*HOW TO COMPLETE THIS TASK*. Go through the entries and copy every line that has the string "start" in it.
....
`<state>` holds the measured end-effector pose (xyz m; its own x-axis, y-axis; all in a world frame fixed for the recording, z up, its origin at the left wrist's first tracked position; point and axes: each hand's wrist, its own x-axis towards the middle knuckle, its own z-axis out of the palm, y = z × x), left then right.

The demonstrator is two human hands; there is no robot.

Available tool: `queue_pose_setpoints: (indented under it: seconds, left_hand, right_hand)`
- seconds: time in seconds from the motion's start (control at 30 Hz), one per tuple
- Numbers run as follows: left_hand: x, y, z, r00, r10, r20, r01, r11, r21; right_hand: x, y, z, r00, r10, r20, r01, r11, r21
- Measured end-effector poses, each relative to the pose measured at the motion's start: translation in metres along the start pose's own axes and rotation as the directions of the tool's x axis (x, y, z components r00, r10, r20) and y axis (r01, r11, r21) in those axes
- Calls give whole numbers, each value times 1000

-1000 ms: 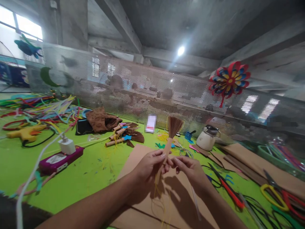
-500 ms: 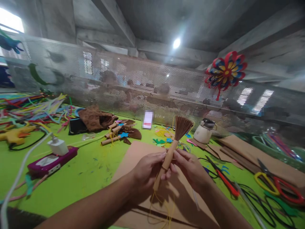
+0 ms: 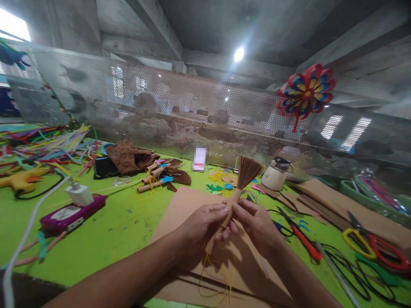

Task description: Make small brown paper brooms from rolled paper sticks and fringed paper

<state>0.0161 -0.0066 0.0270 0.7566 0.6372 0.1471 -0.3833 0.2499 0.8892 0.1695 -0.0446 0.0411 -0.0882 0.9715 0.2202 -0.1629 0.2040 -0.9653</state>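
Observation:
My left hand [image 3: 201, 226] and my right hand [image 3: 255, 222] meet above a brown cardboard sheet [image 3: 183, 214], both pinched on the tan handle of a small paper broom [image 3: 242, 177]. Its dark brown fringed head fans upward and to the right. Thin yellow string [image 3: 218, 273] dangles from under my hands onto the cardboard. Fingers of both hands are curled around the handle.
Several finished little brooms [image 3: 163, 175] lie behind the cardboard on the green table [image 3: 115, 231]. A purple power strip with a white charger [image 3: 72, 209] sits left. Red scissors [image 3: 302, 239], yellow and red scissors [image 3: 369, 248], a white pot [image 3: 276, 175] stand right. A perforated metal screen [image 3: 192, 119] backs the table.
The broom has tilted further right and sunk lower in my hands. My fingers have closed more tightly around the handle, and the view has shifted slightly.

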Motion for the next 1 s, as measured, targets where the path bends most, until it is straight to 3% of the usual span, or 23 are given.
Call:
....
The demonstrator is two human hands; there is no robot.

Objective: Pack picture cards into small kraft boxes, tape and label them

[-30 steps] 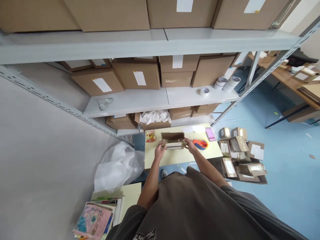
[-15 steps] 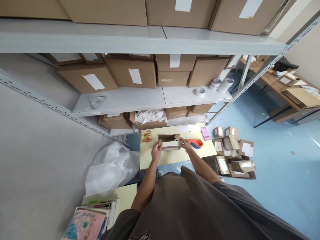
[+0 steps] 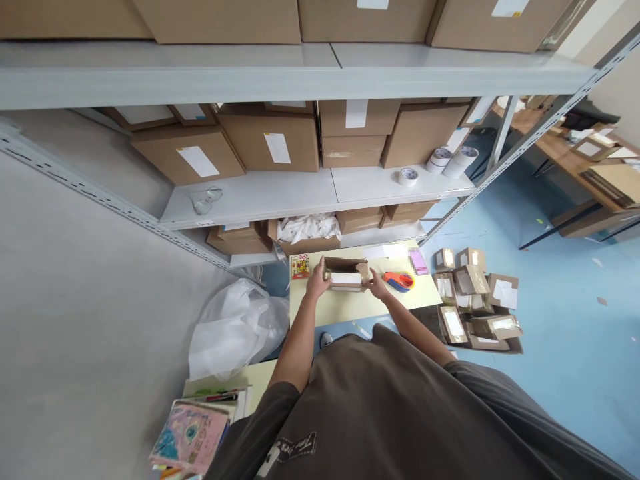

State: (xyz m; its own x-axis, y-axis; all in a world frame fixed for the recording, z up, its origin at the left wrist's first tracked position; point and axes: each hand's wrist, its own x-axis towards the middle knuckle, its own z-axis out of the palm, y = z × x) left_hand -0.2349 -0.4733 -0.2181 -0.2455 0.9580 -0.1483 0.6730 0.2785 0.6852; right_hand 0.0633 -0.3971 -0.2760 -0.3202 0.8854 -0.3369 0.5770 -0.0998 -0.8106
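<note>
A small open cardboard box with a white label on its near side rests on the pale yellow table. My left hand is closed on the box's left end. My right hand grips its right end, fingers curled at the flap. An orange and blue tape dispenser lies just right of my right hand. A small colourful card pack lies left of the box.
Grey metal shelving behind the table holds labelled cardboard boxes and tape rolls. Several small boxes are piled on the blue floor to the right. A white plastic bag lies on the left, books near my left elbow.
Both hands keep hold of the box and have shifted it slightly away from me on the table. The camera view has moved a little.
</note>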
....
*EXERCISE RESPONSE*.
- seconds: time in seconds from the motion's start (control at 30 Hz), one per tuple
- Measured end-effector poses, each relative to the pose measured at the motion's start: translation in metres along the start pose's own axes and rotation as the directions of the tool's x axis (x, y, z components r00, r10, r20) and y axis (r01, r11, r21) in those axes

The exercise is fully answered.